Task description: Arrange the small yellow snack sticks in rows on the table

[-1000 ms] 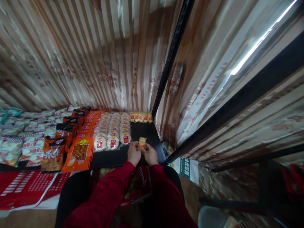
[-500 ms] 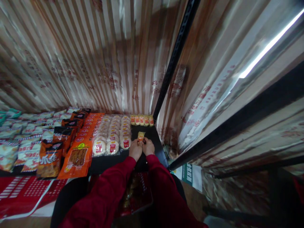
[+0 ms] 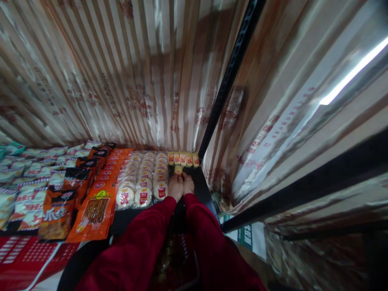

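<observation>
Side by side on the black shelf (image 3: 203, 193), my left hand (image 3: 176, 186) and my right hand (image 3: 188, 184) close their fingers on a small yellow snack packet (image 3: 178, 170). Its top shows beyond my fingertips; the lower part is hidden by them. Just behind it stands a row of matching yellow packets (image 3: 183, 159) with red labels, along the back edge. Left of my left hand lie columns of round white cakes in clear wrappers (image 3: 160, 190).
Orange snack bags (image 3: 93, 214), black-and-orange bags (image 3: 57, 216) and white bags (image 3: 30, 202) fill the shelf leftward. A black post (image 3: 226, 85) rises at the back right corner. A red basket (image 3: 27, 258) is low left. Dark packaging (image 3: 174, 262) lies below my arms.
Both hands have moved the small yellow packet farther back, close to the row of matching packets. The view has shifted slightly.
</observation>
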### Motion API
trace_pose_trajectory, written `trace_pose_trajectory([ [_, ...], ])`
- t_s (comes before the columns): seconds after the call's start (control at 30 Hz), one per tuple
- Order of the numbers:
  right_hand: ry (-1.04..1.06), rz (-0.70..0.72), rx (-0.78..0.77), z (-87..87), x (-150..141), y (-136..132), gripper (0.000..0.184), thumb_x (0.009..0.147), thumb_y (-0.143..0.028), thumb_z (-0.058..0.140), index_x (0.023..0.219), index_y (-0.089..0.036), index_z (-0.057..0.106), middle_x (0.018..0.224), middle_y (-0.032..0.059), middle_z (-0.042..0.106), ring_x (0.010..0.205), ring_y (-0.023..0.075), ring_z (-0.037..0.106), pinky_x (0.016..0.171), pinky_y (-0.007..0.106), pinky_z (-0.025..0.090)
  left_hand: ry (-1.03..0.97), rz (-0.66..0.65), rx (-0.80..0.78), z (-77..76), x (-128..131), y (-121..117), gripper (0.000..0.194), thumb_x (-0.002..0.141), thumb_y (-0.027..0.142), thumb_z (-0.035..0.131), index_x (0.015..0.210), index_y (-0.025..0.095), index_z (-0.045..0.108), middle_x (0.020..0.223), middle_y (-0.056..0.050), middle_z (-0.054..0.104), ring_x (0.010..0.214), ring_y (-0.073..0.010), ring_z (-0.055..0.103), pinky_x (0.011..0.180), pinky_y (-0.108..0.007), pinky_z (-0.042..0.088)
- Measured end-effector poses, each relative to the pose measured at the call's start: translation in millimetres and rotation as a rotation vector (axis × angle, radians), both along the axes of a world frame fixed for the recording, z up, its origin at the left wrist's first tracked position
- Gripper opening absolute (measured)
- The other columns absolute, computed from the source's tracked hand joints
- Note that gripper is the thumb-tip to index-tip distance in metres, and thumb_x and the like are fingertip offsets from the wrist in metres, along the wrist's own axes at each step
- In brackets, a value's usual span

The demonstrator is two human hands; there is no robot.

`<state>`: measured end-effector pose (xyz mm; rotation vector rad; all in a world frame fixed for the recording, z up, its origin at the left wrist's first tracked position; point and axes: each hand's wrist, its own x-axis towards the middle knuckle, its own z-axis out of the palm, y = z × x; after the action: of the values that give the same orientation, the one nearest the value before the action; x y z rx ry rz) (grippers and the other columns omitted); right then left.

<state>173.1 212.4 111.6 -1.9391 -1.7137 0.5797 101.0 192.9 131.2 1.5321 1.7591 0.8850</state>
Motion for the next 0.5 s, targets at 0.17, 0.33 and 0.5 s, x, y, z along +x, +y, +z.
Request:
trace_pose_trajectory([
  [0.17,-0.005,0.029,0.009,3.5,-5.1,16.3,0.036,0.077,-0.015,0.046,0.108,-0.021,0.063,0.089,0.0075,0.064,0.083,0.0167,0.057,0.073,0.023,0.041,0.02,0.012,-0.011,-2.9,-0.1,14.4,0.036,0.085,0.019,0.033,0.112,0.012,0.057,0.121,-0.012,0.056,0.117,-0.0176,0.048,0.101,-0.028,0.034],
  [0.33,0.034,0.105,0.052,4.4,-8.5,29.9,0.036,0.075,-0.01,0.044,0.1,-0.02,0.066,0.099,0.0089,0.065,0.092,0.0198,0.057,0.079,0.026,0.043,0.077,-0.011,-0.043,10.9,3.7,23.2,0.039,0.084,0.014,0.031,0.113,0.01,0.057,0.124,-0.014,0.054,0.124,-0.0196,0.042,0.106,-0.03,0.029],
  [0.5,0.023,0.077,0.081,-14.4,-9.1,44.7,0.038,0.08,-0.011,0.041,0.113,-0.014,0.059,0.106,0.0126,0.064,0.095,0.0191,0.057,0.08,0.024,0.043,0.059,0.009,-0.071,33.2,21.7,27.7,0.045,0.076,0.003,0.034,0.114,0.013,0.057,0.128,-0.015,0.052,0.127,-0.0208,0.038,0.109,-0.033,0.023],
])
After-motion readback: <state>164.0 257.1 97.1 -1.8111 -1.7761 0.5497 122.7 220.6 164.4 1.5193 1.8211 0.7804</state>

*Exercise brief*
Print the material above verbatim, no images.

*Completed task*
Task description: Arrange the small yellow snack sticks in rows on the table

[-1000 ms] 
[-500 ms] 
[+0 ms] 

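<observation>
Side by side on the black shelf (image 3: 203, 193), my left hand (image 3: 176, 186) and my right hand (image 3: 188, 184) close their fingers on a small yellow snack packet (image 3: 178, 170). Its top shows beyond my fingertips; the lower part is hidden by them. Just behind it stands a row of matching yellow packets (image 3: 183, 159) with red labels, along the back edge. Left of my left hand lie columns of round white cakes in clear wrappers (image 3: 160, 190).
Orange snack bags (image 3: 93, 214), black-and-orange bags (image 3: 57, 216) and white bags (image 3: 30, 202) fill the shelf leftward. A black post (image 3: 226, 85) rises at the back right corner. A red basket (image 3: 27, 258) is low left. Dark packaging (image 3: 174, 262) lies below my arms.
Both hands have moved the small yellow packet farther back, close to the row of matching packets. The view has shifted slightly.
</observation>
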### Motion API
trace_pose_trajectory, written `trace_pose_trajectory([ [_, ...], ])`
- t_s (comes before the columns): seconds after the call's start (control at 30 Hz), one per tuple
- Order of the numbers:
  right_hand: ry (-1.04..1.06), rz (-0.70..0.72), rx (-0.78..0.77), z (-87..87), x (-150..141), y (-136..132), gripper (0.000..0.184), thumb_x (0.009..0.147), thumb_y (-0.143..0.028), thumb_z (-0.058..0.140), index_x (0.023..0.219), index_y (-0.089..0.036), index_z (-0.057..0.106), middle_x (0.018..0.224), middle_y (-0.032..0.059), middle_z (-0.042..0.106), ring_x (0.010..0.205), ring_y (-0.023..0.075), ring_z (-0.037..0.106), pinky_x (0.016..0.171), pinky_y (-0.007..0.106), pinky_z (-0.025..0.090)
  left_hand: ry (-1.03..0.97), rz (-0.66..0.65), rx (-0.80..0.78), z (-77..76), x (-128..131), y (-121..117), gripper (0.000..0.194), thumb_x (-0.002..0.141), thumb_y (-0.027..0.142), thumb_z (-0.035..0.131), index_x (0.015..0.210), index_y (-0.025..0.095), index_z (-0.045..0.108), middle_x (0.020..0.223), middle_y (-0.056..0.050), middle_z (-0.054..0.104), ring_x (0.010..0.214), ring_y (-0.073..0.010), ring_z (-0.055..0.103), pinky_x (0.011..0.180), pinky_y (-0.108..0.007), pinky_z (-0.042..0.088)
- Measured end-effector poses, each relative to the pose measured at the call's start: translation in millimetres and rotation as a rotation vector (axis × angle, radians), both along the axes of a world frame fixed for the recording, z up, its origin at the left wrist's first tracked position
- Gripper opening absolute (measured)
- The other columns absolute, computed from the source's tracked hand joints
- Note that gripper is the thumb-tip to index-tip distance in metres, and thumb_x and the like are fingertip offsets from the wrist in metres, along the wrist's own axes at each step
- In brackets, a value's usual span

The demonstrator is two human hands; there is no robot.

`<state>`: measured end-effector pose (xyz mm; rotation vector rad; all in a world frame fixed for the recording, z up, its origin at the left wrist's first tracked position; point and axes: each hand's wrist, its own x-axis towards the middle knuckle, its own z-axis out of the palm, y = z × x; after the action: of the values that give the same orientation, the one nearest the value before the action; x y z rx ry rz) (grippers and the other columns omitted); right then left.

<state>173.1 212.4 111.6 -1.9391 -1.7137 0.5797 101.0 192.9 131.2 1.5321 1.7591 0.8850</state>
Motion for the next 0.5 s, targets at 0.17, 0.33 and 0.5 s, x, y, z along +x, +y, +z.
Request:
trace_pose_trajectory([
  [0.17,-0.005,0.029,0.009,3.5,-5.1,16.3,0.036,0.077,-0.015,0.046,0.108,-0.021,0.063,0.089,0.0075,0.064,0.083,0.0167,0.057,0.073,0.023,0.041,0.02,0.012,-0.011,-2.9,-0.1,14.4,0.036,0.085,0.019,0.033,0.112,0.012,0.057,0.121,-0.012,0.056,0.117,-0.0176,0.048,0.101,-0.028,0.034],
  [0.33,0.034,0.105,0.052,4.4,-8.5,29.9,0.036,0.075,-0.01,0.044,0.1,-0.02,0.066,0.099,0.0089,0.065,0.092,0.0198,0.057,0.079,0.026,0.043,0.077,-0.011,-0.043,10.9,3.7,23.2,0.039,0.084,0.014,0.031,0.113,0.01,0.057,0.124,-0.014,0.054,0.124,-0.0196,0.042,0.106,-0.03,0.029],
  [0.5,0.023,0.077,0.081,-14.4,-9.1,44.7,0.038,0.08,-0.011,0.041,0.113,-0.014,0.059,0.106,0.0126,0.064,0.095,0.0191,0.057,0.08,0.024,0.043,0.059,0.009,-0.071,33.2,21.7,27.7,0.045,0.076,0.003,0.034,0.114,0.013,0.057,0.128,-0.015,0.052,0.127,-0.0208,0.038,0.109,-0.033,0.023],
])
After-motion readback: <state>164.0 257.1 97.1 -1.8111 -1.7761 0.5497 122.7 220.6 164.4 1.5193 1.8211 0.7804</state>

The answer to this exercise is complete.